Chronic Disease Obstructive Pulmonary Clinical Trial
Official title:
Effects of a Protocol Of Rehabilitation in Patients With Chronic Disease Obstructive Pulmonary (COPD) Improvement Modulation Autonomic Heart Rate, Oxidative Stress, Quality of Life and Function
Chronic obstructive pulmonary disease (COPD) is a condition in which the lung is in chronic state due to an inflammatory response that leads to limitation in lung function of the individual, providing symptoms such as dyspnea, nutritional changes, decreased strength respiratory muscle, low capacity to exercise, dynamic insufflation and altered autonomic function with decreased heart rate variability. Have objective to evaluate and compare the effects of a rehabilitation protocol on autonomic modulation of heart rate. Participate in the study, 10 volunteers with COPD and 10 apparently healthy individuals, of both sexes, between 50 and 70 years old. Data collection and application of the Protocol will take place at the Clinical School of Physiotherapy and Occupational Therapy at the University of the Amazon (UNAMA).

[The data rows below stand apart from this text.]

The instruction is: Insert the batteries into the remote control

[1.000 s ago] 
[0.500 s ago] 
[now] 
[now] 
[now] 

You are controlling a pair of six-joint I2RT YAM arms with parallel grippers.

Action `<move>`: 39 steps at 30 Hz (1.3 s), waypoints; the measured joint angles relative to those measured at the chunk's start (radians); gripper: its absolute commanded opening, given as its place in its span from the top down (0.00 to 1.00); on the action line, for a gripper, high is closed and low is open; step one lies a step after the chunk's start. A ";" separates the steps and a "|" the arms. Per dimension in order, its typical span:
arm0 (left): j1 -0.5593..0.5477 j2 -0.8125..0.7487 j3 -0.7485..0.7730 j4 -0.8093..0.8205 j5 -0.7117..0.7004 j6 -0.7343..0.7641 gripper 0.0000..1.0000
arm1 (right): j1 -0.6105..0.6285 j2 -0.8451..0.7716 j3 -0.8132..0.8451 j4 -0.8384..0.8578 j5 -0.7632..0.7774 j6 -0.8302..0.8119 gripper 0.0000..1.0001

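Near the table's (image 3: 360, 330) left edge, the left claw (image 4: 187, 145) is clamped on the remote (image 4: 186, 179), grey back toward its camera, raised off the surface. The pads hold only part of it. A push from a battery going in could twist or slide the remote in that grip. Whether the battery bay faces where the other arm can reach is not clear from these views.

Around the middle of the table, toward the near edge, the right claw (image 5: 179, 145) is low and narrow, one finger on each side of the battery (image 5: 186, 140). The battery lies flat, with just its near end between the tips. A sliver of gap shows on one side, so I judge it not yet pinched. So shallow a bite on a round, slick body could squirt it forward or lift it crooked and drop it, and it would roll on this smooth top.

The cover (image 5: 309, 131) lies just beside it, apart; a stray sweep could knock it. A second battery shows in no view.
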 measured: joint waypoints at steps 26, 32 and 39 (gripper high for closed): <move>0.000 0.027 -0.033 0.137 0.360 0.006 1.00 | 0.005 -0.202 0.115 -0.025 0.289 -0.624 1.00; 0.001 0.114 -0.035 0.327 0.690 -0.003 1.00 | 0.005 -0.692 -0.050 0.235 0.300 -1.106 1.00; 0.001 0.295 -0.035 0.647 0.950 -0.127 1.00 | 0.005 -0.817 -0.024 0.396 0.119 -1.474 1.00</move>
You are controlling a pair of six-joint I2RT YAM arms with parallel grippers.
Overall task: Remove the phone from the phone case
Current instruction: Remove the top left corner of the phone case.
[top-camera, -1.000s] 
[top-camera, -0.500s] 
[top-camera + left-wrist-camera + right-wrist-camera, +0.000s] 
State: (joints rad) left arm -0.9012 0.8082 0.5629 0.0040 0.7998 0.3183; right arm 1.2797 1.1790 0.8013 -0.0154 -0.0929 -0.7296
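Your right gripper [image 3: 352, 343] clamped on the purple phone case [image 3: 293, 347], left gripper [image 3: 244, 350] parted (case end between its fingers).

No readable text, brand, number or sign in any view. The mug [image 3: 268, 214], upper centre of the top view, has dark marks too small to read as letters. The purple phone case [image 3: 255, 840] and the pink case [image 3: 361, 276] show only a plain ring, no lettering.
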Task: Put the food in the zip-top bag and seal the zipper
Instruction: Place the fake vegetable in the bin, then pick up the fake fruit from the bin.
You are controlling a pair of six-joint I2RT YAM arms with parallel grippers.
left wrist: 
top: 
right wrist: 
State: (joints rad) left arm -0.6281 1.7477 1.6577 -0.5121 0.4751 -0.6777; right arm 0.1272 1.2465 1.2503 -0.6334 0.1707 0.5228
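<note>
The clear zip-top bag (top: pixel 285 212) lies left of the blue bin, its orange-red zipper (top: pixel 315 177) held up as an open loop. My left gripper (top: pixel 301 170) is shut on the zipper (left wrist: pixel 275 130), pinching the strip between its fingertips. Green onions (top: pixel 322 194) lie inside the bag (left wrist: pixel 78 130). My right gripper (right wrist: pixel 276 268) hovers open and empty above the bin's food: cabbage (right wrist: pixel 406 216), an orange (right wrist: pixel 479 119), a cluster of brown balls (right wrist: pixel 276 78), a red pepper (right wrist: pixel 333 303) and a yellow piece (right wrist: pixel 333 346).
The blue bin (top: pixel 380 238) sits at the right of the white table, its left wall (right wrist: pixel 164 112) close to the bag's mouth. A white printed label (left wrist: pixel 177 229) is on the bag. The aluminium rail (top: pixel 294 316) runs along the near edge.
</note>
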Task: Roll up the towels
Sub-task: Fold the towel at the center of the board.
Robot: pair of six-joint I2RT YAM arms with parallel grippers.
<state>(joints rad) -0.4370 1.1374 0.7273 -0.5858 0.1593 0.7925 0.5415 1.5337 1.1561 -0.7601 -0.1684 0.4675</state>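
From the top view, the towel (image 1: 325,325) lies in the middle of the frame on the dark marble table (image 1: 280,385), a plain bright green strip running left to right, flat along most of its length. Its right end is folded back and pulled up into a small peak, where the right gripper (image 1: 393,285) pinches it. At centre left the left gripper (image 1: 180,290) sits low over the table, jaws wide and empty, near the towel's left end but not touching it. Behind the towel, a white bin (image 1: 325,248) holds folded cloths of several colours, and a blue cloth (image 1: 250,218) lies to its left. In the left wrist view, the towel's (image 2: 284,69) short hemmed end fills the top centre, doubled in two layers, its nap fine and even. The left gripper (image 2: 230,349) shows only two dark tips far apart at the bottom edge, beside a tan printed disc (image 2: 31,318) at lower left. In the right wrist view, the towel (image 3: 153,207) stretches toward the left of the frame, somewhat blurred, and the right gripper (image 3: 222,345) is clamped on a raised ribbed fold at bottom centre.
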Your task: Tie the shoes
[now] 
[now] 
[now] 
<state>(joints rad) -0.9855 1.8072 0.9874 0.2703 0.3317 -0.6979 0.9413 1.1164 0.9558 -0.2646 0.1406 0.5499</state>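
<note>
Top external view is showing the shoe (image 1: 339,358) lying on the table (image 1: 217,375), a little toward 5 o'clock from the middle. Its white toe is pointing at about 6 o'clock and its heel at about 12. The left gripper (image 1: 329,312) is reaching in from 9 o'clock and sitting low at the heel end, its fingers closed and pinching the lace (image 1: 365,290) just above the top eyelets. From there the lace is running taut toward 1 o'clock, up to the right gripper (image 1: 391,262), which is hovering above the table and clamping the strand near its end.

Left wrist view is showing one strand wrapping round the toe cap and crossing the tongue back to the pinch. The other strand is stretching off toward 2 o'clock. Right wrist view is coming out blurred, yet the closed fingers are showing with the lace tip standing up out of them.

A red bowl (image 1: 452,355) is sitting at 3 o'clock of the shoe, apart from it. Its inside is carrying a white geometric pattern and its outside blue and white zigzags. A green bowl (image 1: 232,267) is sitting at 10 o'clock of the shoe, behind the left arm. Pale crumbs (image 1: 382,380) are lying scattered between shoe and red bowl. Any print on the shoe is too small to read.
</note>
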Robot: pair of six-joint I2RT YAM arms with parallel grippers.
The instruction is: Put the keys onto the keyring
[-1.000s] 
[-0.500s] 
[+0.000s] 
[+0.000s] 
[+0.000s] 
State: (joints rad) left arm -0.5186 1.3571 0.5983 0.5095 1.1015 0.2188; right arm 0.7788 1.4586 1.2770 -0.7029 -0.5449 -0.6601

Between January and February 2015.
The study is being conducted in the physiotherapy clinic of HUJBB. The sample is composed of
26 volunteers with moderate to severe COPD, of both genders, recruited from the population
that will start the treatment in pulmonology HUJBB physiotherapy clinic.
All participants will undergo the assessment base used in HUJBB, blood analysis, heart rate
variability, AQ20 questionary, 6-minute walk test and Pulmonary Rehabilitation Program.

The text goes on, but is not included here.